Deep neural networks have a large number of layers and are typically trained for many epochs. Even if the input data is normalized before training, as each layer applies non-linear transformations to its inputs, the outputs of the deeper layers – which serve as the inputs for the next layers – can start diverging from the normal distributions over the epochs. This phenomenon is known as internal covariate shift which can cause the training to slow down and reduce the performance of the model.
Normalization methods
For normalizing the outputs of intermediate layers, there are several methods that can be used based on the model and use case. Some common normalization methods are:
- Batch Normalization
- Layer Normalization
- Instance Normalization
- Group Normalization
Batch Normalization
This is one of the most common normalization methods. Batch norm normalizes the features along the batch dimension, i.e., it calculates the mean and standard deviation for each feature using a mini-batch. If we keep the batch size sufficiently large (e.g., 32 or more), then the batch statistics are a reasonable substitute for the statistics of the entire dataset.
Let’s take the example of training for a vision task given in the paper for Instance Normalization where the images come in batches of shape \(T \times C \times W \times H\). Here,
- T is the number of images in a batch
- C is the number of channels (e.g., 3 channels of color images)
- WxH are the spatial dimensions of the image.
For input value \(x_{tijk}\) batch normalization converts it into the output \( \hat{x}_{tijk} \) in the following way:
\[\hat{x}_{tijk} = \frac{x_{tijk} - \mu_i}{\sqrt{\sigma^2_{i} + \epsilon}}\]Where,
\[\mu_i = \frac{1}{HWT}\sum^{T}_{t=1}\sum^{W}_{l=1}\sum^{H}_{m=1}x_{tilm}\] \[\sigma^2_i = \frac{1}{HWT}\sum^{T}_{t=1}\sum^{W}_{l=1}\sum^{H}_{m=1}(x_{tilm} - \mu_i)^2\]The statistics are stored along with the model and at inference time the pre-computed values for mean and variance are used to transform input data.

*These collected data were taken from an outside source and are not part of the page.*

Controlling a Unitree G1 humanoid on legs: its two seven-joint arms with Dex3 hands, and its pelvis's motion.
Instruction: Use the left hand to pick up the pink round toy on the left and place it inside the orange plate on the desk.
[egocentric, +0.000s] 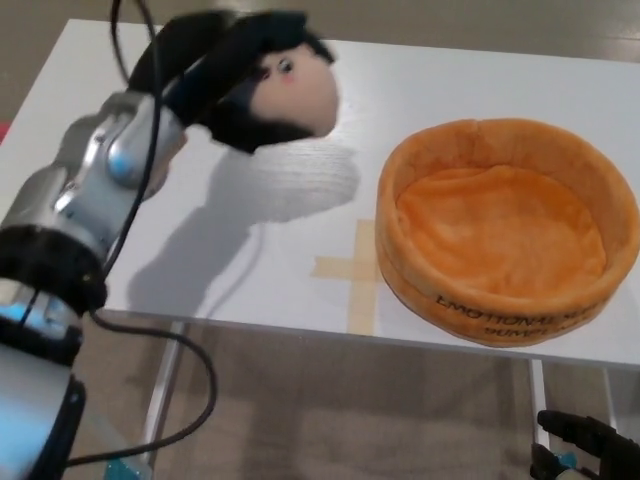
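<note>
One pink round toy (290, 90) clasped in closed left hand (215, 75) fingers (250, 40), raised above desk (430, 70). Orange plate (505, 225) well apart, toward robot's right and nearer. Right hand (585, 450) low, fingers apart, empty.

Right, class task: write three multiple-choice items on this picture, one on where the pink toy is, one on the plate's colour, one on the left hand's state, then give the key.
1. Where is the pink round toy?
A. inside the plate
B. held up above the white desk, left of the plate
C. on the floor

2. What colour is the plush plate?
A. orange
B. blue
C. green

3. What is the left hand doing?
A. open, holding nothing
B. resting flat on the tape cross
C. shut on the toy

Key: 1 B, the toy's shadow falls on the desk below it. 2 A, rim and floor are orange. 3 C, black fingers wrap the toy.
</note>
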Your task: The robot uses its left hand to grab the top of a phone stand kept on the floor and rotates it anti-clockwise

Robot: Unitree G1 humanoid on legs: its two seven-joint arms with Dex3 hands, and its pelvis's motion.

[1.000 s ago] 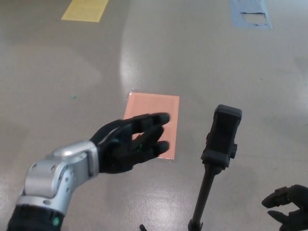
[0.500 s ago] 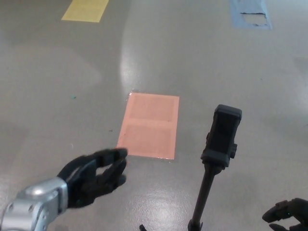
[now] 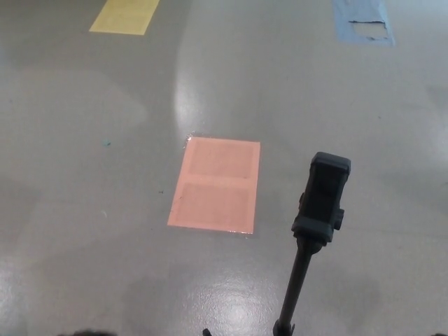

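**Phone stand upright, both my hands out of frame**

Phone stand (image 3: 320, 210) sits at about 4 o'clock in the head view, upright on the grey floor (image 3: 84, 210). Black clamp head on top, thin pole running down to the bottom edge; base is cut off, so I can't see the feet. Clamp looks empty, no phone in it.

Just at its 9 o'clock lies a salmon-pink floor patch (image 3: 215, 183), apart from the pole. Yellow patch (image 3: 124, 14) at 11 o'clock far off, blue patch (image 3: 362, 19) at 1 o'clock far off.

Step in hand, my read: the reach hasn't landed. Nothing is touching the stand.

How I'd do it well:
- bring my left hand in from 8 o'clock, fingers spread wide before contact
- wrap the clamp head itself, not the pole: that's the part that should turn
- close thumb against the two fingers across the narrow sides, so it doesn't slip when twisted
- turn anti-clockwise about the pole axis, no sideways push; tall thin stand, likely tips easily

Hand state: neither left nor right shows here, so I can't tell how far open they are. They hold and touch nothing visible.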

This introduces dependence between the different data points during training. Another issue is that if the batch size becomes small due to memory limitation, then the performance of the model can degrade significantly.
Layer Normalization
To avoid the limitations of batch norm, the layer norm technique can be used. Instead of normalizing across a batch of data points, layer norm acts on individual data points by normalizing across the feature dimension.
This avoids several limitations of batch norm since it is not dependent on batch size and does not introduce dependencies between different data points in a batch. The idea is that internal covariate shift can be mitigated by normalizing within a layer since the inputs to the next layer are highly correlated to the outputs of the first layer.
Using the same notation as above, layer norm can be written as follows:
\[\hat{x}_{tijk} = \frac{x_{tijk} - \mu_{t}}{\sqrt{\sigma^2_{t} + \epsilon}}\]Where,
\[\mu_{t} = \frac{1}{HWC}\sum^{C}_{i=1}\sum^{W}_{l=1}\sum^{H}_{m=1}x_{tilm}\] \[\sigma^2_{t} = \frac{1}{HWC}\sum^{C}_{i=1}\sum^{W}_{l=1}\sum^{H}_{m=1}(x_{tilm} - \mu_{t})^2\]Instance Normalization
With instance normalization, each feature is normalized separately. The idea behind instance norm is that values in different channels/features could have very different statistics and normalizing all values using the combined statistics of all the features might not be the best idea.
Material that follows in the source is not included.